> _Exercise objective_
From the data below, please reproduce exactly everything from the line that contains "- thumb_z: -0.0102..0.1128" down to the line that contains "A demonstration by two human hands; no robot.", with both ends included.

> _Data shown_
= Beginning of Section =

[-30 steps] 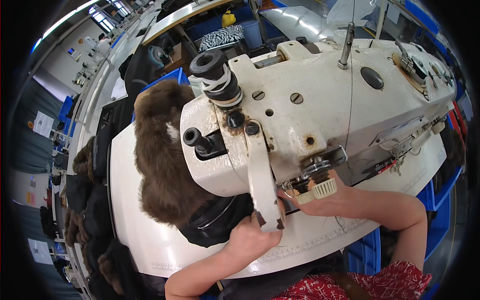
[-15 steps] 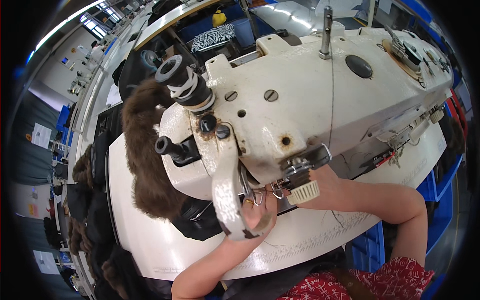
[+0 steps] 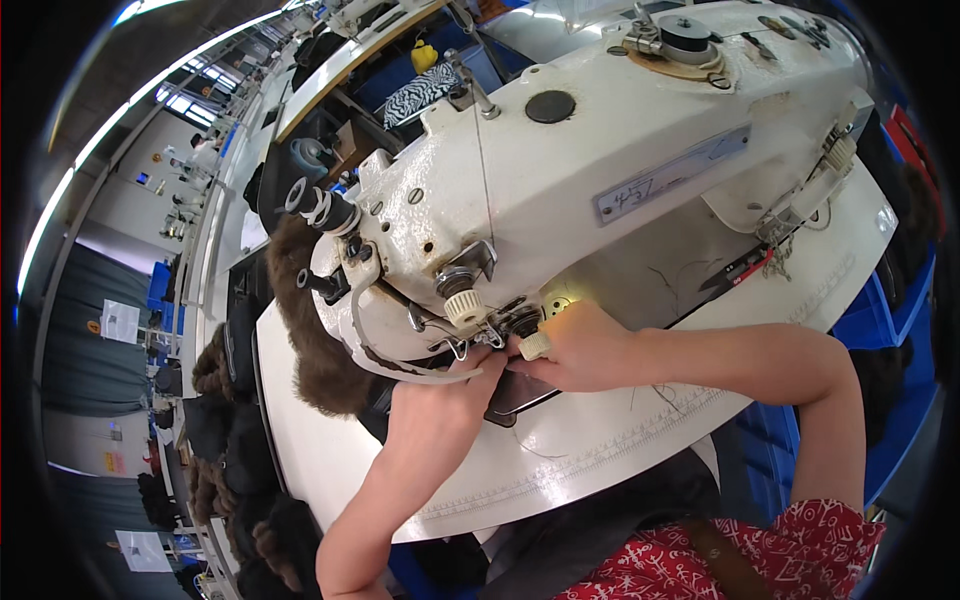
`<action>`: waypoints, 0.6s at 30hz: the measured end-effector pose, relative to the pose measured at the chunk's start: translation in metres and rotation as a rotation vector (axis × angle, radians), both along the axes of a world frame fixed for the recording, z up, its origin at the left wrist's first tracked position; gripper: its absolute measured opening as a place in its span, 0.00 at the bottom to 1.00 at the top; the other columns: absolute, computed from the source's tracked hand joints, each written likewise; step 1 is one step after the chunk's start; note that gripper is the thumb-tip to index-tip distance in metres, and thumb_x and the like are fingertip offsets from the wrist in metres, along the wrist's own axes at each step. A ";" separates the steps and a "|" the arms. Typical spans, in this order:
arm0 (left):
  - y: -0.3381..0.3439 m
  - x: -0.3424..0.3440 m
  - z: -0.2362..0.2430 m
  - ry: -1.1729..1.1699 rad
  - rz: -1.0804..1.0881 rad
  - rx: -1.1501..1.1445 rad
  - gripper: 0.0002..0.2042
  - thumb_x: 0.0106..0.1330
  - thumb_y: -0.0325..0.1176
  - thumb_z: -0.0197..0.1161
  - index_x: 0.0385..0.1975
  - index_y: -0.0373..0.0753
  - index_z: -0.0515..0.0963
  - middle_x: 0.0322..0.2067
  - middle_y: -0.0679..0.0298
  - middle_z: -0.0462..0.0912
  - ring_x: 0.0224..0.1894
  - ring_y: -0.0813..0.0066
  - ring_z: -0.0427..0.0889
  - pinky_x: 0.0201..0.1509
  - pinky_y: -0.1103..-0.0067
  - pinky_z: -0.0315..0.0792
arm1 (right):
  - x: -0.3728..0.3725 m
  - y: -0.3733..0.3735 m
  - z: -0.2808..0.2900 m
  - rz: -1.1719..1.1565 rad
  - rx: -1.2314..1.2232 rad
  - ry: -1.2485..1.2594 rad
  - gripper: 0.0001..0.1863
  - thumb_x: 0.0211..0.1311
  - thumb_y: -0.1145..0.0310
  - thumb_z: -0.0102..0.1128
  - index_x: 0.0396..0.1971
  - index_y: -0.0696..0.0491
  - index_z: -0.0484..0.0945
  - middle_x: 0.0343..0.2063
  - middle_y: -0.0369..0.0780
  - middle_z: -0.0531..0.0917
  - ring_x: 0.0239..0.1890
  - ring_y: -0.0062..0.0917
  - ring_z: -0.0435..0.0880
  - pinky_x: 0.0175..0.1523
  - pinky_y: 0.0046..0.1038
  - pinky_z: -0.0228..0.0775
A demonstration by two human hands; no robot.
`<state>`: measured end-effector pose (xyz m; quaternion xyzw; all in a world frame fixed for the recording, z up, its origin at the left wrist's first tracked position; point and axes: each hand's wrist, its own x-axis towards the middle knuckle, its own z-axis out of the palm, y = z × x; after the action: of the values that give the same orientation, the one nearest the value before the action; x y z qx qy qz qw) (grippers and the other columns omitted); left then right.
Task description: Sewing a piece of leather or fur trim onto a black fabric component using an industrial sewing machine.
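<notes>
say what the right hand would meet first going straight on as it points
The right hand would probably meet the fingers of the left hand, just to its left; parts of the sewing machine crowd that spot, so depth is unclear.

The left forearm (image 3: 368,510) is brought in from the lower edge and angled up and to the right, bare, with the wrist kept nearly straight. The back of the left hand (image 3: 437,410) is turned up, and its fingers are pointed forward and to the right. The right elbow (image 3: 838,375) is sharply bent, and the right forearm (image 3: 725,365) is laid almost level across to the left. The fingers of the right hand (image 3: 585,350) are curled, brought close to those of the left; both sets of fingertips are partly hidden.
</notes>
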<state>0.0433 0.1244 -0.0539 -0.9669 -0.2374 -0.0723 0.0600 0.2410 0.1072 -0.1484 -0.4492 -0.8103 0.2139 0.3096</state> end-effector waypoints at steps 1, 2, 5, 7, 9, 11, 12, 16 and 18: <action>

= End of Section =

> _Problem solution_
  - thumb_z: -0.0102..0.1128
  - index_x: 0.0396..0.1971
  - index_y: -0.0696..0.0491
  - index_z: -0.0484..0.0945
  - middle_x: 0.0343..0.2063
  - middle_y: -0.0369..0.0780
  - middle_z: -0.0531..0.0917
  - ring_x: 0.0239..0.1890
  - ring_y: -0.0062..0.0917
  - ring_z: -0.0435..0.0880
  - pinky_x: 0.0175..0.1523
  - pinky_y: 0.0046..0.1038
  - pinky_z: -0.0228..0.0775
A demonstration by two human hands; no robot.

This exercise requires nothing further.